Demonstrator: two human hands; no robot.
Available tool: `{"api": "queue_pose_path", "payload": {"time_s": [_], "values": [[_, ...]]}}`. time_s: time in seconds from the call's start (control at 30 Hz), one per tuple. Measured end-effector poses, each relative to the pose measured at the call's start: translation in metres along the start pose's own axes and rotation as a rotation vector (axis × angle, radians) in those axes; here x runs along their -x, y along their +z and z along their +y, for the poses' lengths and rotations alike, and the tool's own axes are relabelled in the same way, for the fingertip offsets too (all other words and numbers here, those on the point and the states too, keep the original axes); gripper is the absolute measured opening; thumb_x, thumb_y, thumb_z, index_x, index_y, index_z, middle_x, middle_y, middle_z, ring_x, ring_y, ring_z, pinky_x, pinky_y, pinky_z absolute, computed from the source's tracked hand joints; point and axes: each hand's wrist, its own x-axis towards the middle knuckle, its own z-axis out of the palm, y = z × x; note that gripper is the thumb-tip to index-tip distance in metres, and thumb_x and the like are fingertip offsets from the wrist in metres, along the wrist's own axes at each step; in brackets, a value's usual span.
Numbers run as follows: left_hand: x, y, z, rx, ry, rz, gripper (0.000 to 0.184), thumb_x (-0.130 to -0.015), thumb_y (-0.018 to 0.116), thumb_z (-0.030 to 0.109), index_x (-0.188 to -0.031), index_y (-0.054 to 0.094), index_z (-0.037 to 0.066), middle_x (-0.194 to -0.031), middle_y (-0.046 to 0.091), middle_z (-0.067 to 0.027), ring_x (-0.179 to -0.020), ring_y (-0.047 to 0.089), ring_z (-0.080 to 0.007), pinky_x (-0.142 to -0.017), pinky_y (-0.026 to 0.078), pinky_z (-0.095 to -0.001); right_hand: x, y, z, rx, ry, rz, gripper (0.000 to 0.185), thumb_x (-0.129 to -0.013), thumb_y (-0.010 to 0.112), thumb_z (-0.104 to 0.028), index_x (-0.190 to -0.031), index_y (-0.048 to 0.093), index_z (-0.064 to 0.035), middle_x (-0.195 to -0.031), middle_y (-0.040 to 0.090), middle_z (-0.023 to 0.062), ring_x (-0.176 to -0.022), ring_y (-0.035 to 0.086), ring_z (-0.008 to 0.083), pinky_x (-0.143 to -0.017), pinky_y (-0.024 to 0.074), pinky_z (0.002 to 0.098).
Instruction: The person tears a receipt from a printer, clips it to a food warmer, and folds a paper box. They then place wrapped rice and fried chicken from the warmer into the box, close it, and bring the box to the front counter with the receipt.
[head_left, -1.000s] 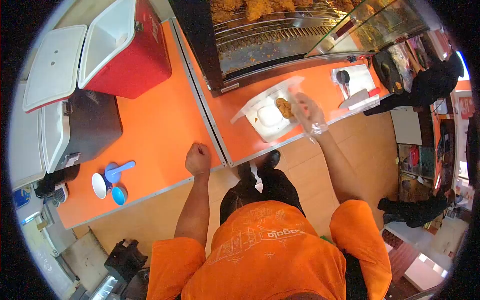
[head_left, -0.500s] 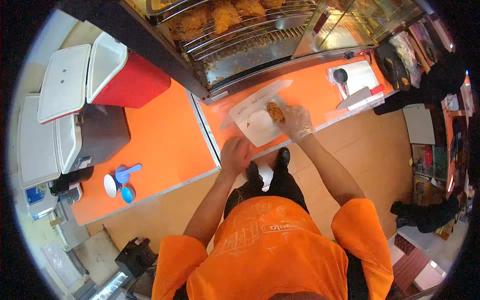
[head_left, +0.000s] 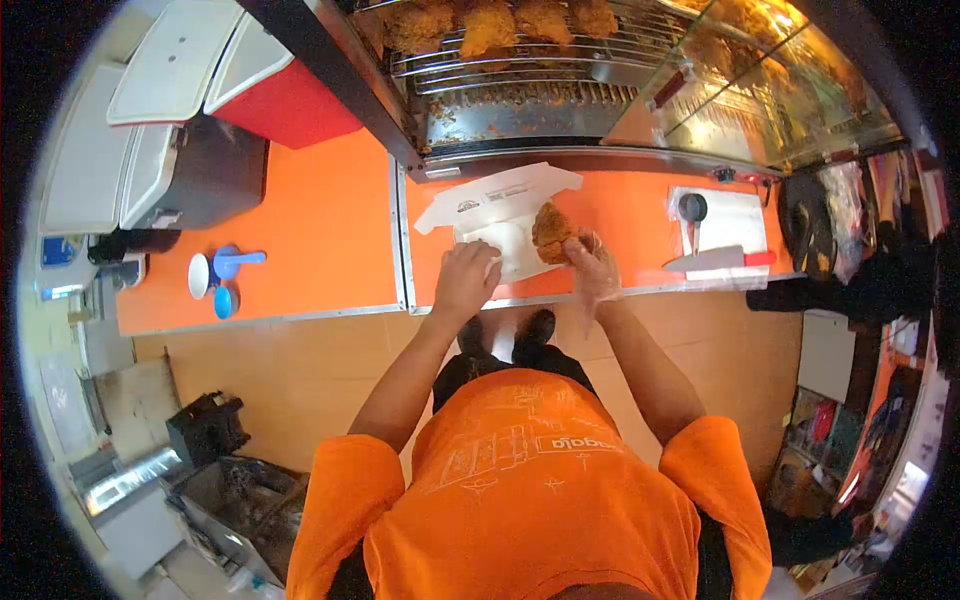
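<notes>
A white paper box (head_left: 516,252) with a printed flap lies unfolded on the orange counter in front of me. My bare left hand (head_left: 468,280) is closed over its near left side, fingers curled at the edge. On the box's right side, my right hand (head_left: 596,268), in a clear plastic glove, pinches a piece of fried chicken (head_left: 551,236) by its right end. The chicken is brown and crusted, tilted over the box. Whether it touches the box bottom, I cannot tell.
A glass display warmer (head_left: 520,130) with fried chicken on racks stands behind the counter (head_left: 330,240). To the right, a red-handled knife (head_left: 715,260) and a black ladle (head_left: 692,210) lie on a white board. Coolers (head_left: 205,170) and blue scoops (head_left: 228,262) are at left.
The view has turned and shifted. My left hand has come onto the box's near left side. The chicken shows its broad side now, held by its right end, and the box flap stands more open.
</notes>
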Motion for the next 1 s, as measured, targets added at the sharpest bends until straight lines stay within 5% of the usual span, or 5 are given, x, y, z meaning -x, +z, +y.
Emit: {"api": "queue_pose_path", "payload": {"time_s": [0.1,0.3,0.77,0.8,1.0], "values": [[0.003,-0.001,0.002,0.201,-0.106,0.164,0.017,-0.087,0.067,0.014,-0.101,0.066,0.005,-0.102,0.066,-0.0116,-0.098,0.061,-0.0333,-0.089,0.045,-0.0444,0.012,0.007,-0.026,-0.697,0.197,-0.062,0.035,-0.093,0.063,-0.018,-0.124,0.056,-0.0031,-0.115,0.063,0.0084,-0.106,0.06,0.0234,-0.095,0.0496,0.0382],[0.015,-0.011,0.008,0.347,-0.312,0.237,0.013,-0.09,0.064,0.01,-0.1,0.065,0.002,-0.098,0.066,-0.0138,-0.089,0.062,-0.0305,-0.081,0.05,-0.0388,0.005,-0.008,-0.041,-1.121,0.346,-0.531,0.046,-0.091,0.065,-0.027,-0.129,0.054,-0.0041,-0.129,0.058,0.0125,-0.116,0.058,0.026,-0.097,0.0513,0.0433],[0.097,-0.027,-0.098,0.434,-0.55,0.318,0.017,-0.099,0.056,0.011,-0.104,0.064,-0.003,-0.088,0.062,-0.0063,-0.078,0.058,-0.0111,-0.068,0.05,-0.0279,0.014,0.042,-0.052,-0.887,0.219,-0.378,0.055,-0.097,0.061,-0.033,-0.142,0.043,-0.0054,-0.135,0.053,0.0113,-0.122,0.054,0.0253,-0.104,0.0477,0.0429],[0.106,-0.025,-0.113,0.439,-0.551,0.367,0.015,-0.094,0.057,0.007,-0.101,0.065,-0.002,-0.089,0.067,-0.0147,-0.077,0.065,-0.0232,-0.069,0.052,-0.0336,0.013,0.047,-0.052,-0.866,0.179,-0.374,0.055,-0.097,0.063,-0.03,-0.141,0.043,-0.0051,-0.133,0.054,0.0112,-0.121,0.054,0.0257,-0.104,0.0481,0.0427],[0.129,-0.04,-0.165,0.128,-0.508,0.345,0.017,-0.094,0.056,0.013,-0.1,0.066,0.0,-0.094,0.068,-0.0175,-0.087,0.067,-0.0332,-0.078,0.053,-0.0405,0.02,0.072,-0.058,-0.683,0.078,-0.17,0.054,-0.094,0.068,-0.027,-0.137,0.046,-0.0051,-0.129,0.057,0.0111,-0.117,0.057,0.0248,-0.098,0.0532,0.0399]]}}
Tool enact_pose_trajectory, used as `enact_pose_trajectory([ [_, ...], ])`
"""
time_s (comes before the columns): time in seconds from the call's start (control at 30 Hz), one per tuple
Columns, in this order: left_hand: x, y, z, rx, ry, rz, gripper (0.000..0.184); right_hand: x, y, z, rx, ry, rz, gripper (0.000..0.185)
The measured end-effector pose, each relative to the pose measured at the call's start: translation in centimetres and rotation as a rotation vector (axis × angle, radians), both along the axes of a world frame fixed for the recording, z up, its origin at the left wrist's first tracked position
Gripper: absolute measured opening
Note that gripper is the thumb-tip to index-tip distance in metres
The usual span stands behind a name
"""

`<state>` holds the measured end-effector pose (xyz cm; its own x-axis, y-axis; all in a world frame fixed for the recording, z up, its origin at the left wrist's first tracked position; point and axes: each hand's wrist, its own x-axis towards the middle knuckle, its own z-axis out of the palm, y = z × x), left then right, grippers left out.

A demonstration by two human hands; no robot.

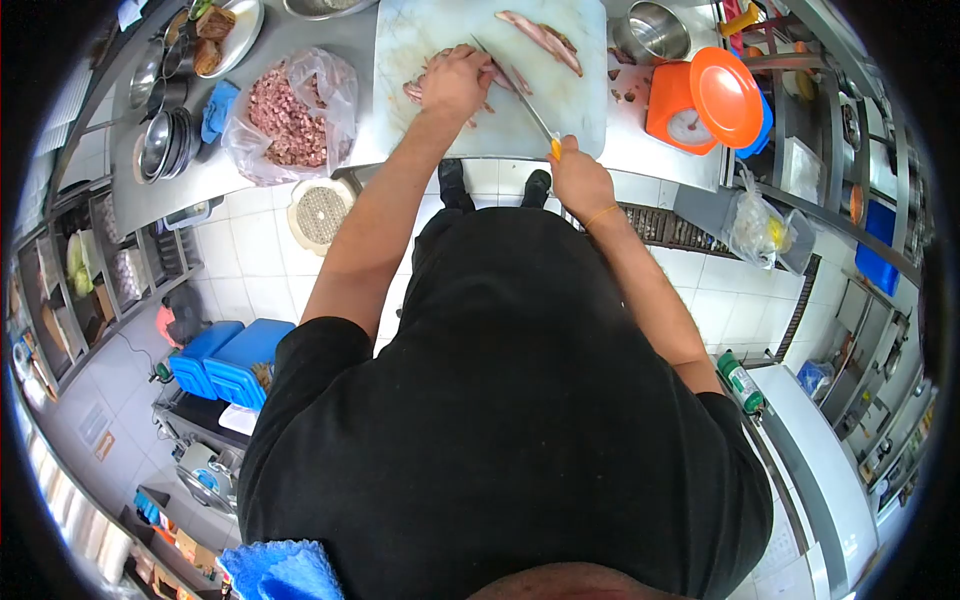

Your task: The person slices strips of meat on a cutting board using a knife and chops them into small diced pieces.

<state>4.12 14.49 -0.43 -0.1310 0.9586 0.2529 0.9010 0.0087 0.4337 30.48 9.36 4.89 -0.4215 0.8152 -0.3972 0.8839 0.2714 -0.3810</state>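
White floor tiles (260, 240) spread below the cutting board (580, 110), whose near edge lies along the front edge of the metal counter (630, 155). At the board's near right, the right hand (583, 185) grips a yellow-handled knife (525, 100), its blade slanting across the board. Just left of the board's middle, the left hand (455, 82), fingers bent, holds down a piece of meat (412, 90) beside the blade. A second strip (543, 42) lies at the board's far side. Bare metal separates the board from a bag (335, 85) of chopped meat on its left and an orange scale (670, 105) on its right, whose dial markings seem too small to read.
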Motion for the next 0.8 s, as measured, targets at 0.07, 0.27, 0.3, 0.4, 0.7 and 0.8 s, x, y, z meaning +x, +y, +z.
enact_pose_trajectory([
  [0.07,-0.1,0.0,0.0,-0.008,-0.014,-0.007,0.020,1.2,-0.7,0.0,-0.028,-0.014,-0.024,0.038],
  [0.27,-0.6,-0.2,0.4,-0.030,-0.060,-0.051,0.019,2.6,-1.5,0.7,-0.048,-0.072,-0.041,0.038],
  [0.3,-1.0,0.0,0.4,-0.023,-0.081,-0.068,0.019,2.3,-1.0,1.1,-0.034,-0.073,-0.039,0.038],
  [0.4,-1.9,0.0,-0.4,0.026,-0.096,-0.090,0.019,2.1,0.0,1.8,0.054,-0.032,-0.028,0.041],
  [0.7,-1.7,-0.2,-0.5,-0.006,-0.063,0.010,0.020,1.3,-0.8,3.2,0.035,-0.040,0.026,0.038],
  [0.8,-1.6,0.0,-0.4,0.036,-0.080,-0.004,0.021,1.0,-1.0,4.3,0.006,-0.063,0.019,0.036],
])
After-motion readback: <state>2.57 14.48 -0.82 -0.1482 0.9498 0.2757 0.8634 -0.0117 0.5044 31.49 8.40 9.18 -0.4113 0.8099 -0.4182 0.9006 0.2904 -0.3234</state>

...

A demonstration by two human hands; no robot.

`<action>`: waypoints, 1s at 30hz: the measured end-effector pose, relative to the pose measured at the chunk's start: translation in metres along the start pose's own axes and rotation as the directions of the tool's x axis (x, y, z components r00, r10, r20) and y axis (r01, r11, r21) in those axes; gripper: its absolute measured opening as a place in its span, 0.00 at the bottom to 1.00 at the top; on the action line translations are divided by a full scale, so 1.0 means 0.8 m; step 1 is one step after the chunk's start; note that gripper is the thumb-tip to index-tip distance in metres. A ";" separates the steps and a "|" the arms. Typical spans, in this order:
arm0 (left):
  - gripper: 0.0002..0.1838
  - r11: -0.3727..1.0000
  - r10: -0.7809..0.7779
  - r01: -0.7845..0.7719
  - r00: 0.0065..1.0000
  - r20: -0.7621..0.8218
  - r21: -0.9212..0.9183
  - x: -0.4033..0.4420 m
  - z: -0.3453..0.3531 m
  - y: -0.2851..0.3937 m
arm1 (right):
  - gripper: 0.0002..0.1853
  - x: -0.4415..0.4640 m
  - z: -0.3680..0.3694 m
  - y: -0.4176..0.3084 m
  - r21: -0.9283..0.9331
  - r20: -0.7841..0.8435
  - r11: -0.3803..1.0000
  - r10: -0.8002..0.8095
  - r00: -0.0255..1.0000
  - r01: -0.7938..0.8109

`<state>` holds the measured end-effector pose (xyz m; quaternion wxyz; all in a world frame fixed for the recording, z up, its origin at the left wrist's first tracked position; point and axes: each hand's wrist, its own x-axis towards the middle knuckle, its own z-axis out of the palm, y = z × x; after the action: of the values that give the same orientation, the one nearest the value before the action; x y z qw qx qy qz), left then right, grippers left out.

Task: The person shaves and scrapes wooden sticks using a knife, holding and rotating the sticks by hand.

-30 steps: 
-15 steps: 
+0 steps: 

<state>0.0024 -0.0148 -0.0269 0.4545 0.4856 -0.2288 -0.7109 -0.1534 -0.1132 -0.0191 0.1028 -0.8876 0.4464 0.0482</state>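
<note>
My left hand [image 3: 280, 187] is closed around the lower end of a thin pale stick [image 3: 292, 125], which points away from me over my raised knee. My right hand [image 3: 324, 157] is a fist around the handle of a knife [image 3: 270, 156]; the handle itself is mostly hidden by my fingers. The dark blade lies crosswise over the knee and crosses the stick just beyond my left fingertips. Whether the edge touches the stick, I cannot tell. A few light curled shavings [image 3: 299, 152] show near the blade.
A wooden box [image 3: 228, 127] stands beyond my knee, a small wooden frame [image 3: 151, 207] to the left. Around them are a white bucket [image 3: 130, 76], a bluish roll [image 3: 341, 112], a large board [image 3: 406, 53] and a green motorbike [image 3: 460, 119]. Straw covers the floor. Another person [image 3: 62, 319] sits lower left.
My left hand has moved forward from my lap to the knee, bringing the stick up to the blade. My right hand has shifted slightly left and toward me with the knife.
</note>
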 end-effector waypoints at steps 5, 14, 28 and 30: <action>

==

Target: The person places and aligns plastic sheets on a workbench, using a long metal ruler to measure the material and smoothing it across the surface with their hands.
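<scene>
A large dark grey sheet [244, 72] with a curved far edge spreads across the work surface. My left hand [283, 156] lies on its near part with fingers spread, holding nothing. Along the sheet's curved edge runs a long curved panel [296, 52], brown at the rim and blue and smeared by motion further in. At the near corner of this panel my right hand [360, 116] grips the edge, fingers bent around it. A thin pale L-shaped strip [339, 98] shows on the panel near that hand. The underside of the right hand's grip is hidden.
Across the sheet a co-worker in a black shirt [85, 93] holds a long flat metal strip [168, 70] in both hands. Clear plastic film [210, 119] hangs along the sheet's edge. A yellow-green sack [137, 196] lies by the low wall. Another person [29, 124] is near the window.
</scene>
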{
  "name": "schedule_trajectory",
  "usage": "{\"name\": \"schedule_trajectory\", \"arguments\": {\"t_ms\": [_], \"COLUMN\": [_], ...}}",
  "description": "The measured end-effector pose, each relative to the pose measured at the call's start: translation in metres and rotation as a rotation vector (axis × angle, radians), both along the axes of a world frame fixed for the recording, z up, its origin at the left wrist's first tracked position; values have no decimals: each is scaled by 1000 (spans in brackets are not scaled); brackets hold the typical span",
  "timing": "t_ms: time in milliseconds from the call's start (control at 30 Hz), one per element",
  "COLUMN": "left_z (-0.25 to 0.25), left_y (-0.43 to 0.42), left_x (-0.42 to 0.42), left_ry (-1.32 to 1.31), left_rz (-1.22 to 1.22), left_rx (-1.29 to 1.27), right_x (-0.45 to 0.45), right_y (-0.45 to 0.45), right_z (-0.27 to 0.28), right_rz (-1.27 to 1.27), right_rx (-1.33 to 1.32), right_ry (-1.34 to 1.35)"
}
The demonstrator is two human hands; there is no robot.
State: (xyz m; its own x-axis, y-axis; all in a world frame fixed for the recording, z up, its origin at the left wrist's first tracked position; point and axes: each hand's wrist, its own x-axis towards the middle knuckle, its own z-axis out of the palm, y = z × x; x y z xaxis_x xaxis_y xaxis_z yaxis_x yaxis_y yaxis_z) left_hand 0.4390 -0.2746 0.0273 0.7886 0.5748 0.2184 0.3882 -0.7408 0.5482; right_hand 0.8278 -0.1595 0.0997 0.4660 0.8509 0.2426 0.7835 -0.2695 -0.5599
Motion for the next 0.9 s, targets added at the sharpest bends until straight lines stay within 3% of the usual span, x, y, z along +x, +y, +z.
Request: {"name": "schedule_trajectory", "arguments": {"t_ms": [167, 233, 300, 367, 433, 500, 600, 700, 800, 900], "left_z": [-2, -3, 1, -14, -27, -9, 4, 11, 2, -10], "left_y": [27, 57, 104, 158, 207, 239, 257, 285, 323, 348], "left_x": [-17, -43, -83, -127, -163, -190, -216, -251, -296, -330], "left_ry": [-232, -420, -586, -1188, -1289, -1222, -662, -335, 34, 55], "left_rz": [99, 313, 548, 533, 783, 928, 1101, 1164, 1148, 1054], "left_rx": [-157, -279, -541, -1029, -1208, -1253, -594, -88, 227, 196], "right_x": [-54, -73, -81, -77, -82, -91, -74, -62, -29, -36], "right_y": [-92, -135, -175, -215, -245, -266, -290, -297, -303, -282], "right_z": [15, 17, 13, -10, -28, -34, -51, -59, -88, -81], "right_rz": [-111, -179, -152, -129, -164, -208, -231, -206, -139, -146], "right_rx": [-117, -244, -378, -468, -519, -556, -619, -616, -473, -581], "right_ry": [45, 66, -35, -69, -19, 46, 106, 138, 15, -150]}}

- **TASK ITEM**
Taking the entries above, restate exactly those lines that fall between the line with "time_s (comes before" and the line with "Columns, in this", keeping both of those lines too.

- **TASK ANSWER**
time_s (comes before the columns): time in seconds from the call's start (control at 30 Hz), one per tuple
Columns, in this order: left_hand: x, y, z, rx, ry, rz, gripper (0.000..0.184); right_hand: x, y, z, rx, ry, rz, gripper (0.000..0.185)

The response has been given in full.